Think half-pressing the shutter button on a camera and then completing the pressure to take the picture, except that the half-press achieves nothing.
Once I’d worked this out, the rest of the set-up was a breeze.
Once the HUD is turned on, you’ll need to hold the window in front of the display close to your eye to see what’s what and make settings.
At this point you might feel a little daft, but don’t be put off, and don’t even think about whether you like the unit or not at this stage.
Making and changing settings is quick and intuitive, even for a techno-numpty like me.
You click the adjustment knob to open the menu selection, turn the knob to highlight the sub-menu you need and click to select, then turn the knob to make changes and click to confirm.
A long press on the same button takes you back to the start.
The whole process has obviously been thought through by somebody who knows what they’re doing, and likes to make things simple for users. From a standing start it’ll take you minutes to get the computer set up exactly as you like it – and entirely without the aid of an instruction manual. A prompt at the bottom of the screen tells you whatever you need to do next.

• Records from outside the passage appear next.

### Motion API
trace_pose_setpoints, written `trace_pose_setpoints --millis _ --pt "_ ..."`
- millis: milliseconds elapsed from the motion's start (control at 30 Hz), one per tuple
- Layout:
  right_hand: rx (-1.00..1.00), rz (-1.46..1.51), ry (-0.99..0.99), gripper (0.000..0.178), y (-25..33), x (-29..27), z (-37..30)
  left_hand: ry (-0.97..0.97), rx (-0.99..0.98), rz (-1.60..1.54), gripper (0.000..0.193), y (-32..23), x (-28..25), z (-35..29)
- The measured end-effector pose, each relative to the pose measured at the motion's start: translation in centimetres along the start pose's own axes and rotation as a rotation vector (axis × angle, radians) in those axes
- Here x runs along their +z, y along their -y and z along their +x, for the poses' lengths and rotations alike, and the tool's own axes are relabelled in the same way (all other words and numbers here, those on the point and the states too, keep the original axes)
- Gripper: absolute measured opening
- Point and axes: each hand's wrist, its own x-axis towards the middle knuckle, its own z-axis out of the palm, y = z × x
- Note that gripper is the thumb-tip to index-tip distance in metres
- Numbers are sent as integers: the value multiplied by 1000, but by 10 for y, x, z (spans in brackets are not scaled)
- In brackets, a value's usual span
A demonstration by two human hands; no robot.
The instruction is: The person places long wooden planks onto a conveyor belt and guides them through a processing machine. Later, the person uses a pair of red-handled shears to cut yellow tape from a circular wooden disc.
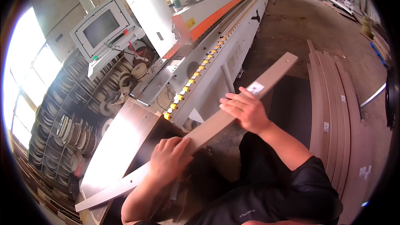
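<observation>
A long, narrow wood-tone board runs slantwise before me, from the lower left to the upper middle. My left hand is closed over its lower half, with the fingers bent across the top face. Farther up the board, my right hand holds it with the fingers laid over the face, just below a white label. Small holes show near both ends of the board. Its lower end lies over a wooden table. Both thumbs are mostly hidden.
A long edge-banding machine with yellow rollers stretches away ahead. Its control screen stands at the left, above a rack of banding rolls. Stacked long boards lie at my right, beside a dark panel.
</observation>
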Motion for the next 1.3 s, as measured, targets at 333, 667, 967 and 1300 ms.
trace_pose_setpoints --millis 333,667,967,1300 --pt "215 216 67 46 12 46 -65 -174 -361 116 32 148 -18 -39" --pt "541 346 453 43 18 101 -231 -126 -509 226 43 287 24 -8" --pt "601 243 496 31 14 124 -269 -37 -651 296 81 328 96 149" --pt "680 250 453 24 5 136 -258 42 -762 253 86 352 103 201"
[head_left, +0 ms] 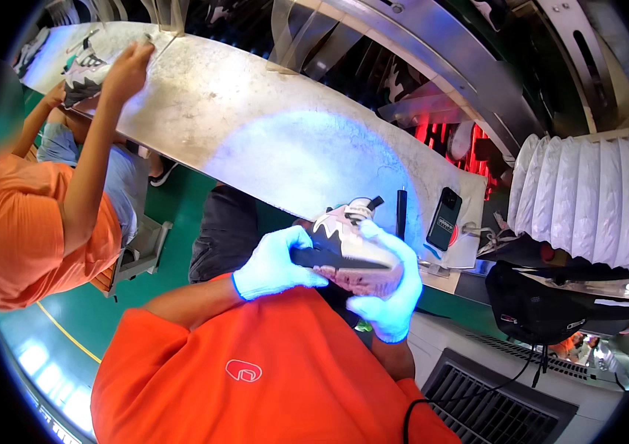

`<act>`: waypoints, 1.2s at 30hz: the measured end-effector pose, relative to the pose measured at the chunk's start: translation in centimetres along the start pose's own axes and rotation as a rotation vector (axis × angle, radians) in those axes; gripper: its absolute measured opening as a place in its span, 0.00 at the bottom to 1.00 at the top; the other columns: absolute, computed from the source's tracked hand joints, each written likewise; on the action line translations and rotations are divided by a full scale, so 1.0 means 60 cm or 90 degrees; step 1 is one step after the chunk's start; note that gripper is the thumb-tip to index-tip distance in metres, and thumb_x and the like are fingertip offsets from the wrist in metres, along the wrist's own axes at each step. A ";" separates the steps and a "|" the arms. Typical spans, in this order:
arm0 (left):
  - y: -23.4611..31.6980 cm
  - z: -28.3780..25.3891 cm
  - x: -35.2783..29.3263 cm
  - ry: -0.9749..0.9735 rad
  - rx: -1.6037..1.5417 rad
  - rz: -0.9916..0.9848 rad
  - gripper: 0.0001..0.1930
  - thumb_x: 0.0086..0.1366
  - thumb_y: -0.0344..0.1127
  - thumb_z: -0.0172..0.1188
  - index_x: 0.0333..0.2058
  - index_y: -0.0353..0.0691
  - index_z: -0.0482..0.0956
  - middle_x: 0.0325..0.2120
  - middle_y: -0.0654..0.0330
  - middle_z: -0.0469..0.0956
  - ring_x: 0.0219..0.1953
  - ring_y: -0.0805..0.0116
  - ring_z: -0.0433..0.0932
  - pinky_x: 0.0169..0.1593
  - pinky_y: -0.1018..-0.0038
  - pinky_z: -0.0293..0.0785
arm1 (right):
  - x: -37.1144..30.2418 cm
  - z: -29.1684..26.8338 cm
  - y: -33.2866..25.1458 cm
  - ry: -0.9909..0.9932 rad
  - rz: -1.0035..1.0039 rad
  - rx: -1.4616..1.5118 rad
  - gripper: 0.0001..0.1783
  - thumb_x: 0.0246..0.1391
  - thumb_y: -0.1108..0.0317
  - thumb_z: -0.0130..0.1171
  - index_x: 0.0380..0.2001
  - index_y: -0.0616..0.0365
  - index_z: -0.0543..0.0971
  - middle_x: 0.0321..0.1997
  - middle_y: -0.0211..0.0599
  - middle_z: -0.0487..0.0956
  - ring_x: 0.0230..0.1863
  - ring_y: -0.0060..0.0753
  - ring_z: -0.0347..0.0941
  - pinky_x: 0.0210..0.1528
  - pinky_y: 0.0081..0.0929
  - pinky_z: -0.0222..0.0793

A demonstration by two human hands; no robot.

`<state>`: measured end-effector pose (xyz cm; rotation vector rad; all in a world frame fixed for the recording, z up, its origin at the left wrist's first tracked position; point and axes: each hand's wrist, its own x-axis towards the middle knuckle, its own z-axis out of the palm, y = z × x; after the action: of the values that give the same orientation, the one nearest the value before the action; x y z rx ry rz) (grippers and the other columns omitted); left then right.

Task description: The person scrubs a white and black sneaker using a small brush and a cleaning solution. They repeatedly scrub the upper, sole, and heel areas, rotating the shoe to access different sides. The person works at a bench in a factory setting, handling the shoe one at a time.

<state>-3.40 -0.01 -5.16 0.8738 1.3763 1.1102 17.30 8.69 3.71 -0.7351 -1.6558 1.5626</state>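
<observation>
Held between my gloved hands is a sneaker [351,246] with a white, black and pale pink upper and a pinkish sole, turned on its side. My left hand [276,264] grips one end of it, thumb below and fingers above. Around the other end my right hand [394,285] is closed, with its fingers along the upper and sole. Bluish light falls on both white gloves. A slim black rod [401,213] is on the worktable just beyond my right hand.
The long pale worktable [248,111] runs from far left to near right. A black phone [444,219] lies on it. A white ribbed duct [588,200] and black bag [540,303] are at right. Far left, a co-worker in orange [22,229] handles another sneaker [86,72].
</observation>
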 end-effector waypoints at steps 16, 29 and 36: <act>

I did download the manual to my phone just in case, but found no need to look at it.
The HUD does everything you need but, vitally, without so many bells and whistles that it gets confusing, or that you forget how to access some features.
Serious thought has gone into what a dive-computer really needs to do, perhaps from the same person responsible for the user interface.
And it’s worth mentioning that if the display colours aren’t to your liking – and a colour-blind colleague did find the HUD hard to read – an alternative can be downloaded.